Week-long strike ends, food grain movement to resume
On Thursday, the staff finally agreed to resume work after the assurance that a system will be devised so that the Vigilance Bureau does not harass honest and genuine staff members
: On strike for a week, the staff and officers of the Punjab food and civil supplies department and its four procurement agencies have decided to resume work from Friday.
The department on Thursday asked the Food Corporation of India (FCI) to resume loading of food grains from the state to be sent to the consumer states, where stocks had been depleting fast in the absence of new arrivals from Punjab.
Around 50,000 tonnes of wheat and rice are expected to be transported to the consumer states — Uttar Pradesh, Bihar, Jharkhand, Chhattisgarh and West Bengal.
“We have issued an indent for loading 25 specials (goods trains) from the state from Friday. The number of specials will be increased gradually depending on the grain requirement in consumers states,” said Hemant Kumar Jain, general manager for FCI in Punjab – the central agency that drives food grains across the nation for public distribution.
“We would have transported 2.5 lakh tonnes more food grain over the past few weeks had the work not been stalled,” said Jain, hoping to cover up the gap in the coming weeks.
Apart from the freshly procured paddy during the season that ended on November 30, Punjab currently has around 23 lakh tonnes of rice and 35 lakh tonnes of wheat. FCI also maintains it stocks, which has 1.75 lakh tonnes of rice and 4 lakh tonnes of wheat.
Strike called off after top-level deliberations
For the past two days, deliberations had been underway between the officers, staff, top department officials and the minister in charge, Lal Chand Kataruchak.
On Thursday, the staff finally agreed to resume work after the assurance that a system will be devised so that state’s investigating agency does not harass honest and genuine staff members and officers.
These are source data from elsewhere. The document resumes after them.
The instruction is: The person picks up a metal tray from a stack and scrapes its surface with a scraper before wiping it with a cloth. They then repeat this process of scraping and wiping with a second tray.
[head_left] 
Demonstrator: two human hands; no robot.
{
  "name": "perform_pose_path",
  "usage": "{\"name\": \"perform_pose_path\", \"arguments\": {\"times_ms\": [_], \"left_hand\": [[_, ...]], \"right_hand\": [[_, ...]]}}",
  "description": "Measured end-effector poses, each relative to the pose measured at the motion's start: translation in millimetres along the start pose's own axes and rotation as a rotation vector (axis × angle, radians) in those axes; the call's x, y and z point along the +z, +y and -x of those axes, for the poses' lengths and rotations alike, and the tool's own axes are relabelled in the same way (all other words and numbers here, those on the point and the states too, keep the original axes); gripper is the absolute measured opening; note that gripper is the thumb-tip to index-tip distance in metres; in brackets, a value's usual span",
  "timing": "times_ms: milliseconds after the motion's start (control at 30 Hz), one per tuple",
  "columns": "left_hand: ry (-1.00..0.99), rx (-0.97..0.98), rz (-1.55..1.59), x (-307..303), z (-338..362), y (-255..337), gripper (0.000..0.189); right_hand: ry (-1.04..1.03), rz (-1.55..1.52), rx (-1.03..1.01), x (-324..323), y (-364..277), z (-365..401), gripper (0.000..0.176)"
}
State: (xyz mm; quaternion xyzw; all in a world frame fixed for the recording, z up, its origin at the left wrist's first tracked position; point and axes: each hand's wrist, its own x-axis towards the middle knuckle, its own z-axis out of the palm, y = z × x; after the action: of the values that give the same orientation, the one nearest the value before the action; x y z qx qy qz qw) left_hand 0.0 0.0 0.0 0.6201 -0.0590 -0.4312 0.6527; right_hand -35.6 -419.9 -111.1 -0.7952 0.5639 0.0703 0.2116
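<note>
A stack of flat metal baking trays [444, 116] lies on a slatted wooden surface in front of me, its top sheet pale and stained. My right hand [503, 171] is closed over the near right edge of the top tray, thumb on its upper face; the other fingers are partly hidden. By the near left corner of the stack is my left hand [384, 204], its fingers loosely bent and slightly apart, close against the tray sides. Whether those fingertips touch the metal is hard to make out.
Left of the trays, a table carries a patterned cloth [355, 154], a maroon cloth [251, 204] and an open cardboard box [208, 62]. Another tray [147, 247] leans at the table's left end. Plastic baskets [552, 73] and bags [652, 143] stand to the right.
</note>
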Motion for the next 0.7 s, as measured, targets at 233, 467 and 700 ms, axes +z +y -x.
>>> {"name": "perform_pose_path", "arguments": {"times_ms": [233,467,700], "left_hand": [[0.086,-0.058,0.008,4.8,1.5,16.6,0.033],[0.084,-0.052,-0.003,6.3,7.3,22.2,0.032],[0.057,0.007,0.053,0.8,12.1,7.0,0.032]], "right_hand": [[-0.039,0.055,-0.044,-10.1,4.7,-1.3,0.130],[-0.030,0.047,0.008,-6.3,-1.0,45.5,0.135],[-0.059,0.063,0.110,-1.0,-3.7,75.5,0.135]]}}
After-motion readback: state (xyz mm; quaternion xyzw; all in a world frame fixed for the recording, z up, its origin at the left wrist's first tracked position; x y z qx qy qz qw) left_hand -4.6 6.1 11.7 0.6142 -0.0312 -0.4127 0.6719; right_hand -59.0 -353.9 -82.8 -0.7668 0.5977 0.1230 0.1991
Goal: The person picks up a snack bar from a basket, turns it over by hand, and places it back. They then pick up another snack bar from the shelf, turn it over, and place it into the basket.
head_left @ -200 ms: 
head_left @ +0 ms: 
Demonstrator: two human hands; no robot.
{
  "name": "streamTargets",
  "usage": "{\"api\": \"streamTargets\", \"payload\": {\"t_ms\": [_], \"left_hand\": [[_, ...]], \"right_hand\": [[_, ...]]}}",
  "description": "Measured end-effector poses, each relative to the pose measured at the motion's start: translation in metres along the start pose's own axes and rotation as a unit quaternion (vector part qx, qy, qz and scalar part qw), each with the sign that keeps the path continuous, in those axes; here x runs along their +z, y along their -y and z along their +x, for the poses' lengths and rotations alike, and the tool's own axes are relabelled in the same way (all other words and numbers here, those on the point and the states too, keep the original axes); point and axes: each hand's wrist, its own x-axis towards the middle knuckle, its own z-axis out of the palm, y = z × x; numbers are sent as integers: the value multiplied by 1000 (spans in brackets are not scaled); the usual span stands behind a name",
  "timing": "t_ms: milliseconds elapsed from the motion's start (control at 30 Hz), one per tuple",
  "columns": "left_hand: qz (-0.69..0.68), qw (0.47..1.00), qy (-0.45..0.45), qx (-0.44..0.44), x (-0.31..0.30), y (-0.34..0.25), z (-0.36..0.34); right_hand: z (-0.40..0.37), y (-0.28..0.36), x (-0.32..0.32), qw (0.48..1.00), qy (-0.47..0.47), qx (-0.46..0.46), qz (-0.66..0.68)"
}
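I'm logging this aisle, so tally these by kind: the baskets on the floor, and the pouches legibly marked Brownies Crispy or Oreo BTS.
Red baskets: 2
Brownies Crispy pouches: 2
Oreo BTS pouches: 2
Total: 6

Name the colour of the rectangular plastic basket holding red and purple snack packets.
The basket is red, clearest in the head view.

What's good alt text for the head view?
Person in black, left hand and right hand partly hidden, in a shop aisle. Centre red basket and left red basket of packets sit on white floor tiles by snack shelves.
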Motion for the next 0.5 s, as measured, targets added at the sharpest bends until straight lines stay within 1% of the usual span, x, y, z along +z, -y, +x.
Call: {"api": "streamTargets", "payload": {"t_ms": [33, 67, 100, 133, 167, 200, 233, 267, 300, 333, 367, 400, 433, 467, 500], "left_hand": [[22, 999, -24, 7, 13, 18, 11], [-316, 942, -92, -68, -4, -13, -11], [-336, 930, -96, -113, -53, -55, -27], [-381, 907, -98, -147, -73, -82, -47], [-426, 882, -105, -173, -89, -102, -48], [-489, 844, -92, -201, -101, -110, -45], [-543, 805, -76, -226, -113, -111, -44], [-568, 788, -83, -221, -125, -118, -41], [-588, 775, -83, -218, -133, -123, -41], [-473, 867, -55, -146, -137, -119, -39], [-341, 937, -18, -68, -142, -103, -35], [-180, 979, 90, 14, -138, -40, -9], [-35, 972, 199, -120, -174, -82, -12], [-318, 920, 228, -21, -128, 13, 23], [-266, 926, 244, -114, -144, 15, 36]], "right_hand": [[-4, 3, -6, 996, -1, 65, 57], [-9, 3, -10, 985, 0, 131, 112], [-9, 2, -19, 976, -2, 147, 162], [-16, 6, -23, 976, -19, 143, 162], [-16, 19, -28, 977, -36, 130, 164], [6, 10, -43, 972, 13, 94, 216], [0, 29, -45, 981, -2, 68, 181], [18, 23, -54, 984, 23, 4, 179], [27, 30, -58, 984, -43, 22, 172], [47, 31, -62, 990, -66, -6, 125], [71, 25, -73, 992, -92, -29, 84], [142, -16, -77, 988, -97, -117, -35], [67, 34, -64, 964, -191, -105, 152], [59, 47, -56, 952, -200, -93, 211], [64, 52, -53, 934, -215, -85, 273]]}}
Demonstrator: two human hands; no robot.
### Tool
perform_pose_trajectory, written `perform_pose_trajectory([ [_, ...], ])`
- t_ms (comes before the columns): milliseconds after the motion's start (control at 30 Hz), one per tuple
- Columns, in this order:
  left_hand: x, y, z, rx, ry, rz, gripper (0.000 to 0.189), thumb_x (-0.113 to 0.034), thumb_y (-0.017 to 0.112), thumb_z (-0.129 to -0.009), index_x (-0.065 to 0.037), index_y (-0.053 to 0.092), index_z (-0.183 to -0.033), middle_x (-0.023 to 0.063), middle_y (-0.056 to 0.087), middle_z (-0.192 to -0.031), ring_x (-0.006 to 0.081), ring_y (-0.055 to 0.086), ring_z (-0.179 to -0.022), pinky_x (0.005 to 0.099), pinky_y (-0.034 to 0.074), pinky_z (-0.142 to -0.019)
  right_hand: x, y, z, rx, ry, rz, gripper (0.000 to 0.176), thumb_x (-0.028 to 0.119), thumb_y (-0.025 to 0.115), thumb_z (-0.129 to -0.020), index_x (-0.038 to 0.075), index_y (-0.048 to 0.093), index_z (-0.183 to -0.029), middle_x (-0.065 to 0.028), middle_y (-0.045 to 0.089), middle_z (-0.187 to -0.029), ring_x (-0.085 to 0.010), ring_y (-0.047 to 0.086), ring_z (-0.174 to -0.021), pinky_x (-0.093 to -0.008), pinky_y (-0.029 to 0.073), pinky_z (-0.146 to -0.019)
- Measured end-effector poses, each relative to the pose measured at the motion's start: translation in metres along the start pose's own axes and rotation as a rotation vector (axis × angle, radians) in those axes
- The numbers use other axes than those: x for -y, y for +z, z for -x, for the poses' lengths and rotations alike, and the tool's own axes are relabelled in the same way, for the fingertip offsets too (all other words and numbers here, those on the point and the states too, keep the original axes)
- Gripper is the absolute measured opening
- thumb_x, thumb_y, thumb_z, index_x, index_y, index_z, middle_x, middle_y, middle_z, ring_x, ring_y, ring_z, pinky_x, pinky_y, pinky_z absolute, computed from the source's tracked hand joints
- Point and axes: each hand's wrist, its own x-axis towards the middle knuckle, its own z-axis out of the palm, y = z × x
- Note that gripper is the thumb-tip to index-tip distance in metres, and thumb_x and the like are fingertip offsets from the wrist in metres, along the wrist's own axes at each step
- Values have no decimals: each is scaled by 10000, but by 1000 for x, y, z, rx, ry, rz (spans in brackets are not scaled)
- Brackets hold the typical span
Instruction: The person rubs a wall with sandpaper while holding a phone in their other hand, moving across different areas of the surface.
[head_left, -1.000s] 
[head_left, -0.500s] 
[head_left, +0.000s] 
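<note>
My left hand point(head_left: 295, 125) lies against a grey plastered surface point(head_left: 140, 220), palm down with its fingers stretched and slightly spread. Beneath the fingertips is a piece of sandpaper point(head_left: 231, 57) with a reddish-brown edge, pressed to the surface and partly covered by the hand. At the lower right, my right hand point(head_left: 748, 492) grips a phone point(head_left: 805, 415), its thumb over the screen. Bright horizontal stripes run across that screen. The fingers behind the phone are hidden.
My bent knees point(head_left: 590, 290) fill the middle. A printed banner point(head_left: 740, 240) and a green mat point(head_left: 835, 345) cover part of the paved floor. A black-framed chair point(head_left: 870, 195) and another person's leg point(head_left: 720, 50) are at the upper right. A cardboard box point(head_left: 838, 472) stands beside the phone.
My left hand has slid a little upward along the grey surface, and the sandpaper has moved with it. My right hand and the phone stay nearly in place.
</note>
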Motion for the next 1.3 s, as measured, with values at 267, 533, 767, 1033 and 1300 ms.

The staff had announced to move on strike from November 24, a day after the Vigilance Bureau arrested two district food and civil supplies controllers in connection with the ₹2,000-crore food grain transportation scam, for which former food and civil supplies minister of the previous Congress regime, Bharat Bhushan Ashu, was arrested in August.
The two officers and the former minister are currently in judicial custody. The bail application of the two officers is listed for hearing in court on December 9.
A joint action committee (JAC) of the department and four procurement agencies’ staff has also demanded cancellation of case against the two officers.
‘No immunity for corrupt practices’
According to principal secretary of the food and civil supplies department, Rahul Bhandari, the matter was discussed at the top-most level of chief secretary and will be taken up with the vigilance department, so that the honest officers and staff members of the department were not troubled by the state’s investigating agency and a system be devised for taking record from the department.
“However, we have made it very clear that those indulging in unfair means and corrupt practices will have no immunity,” added Bhandari.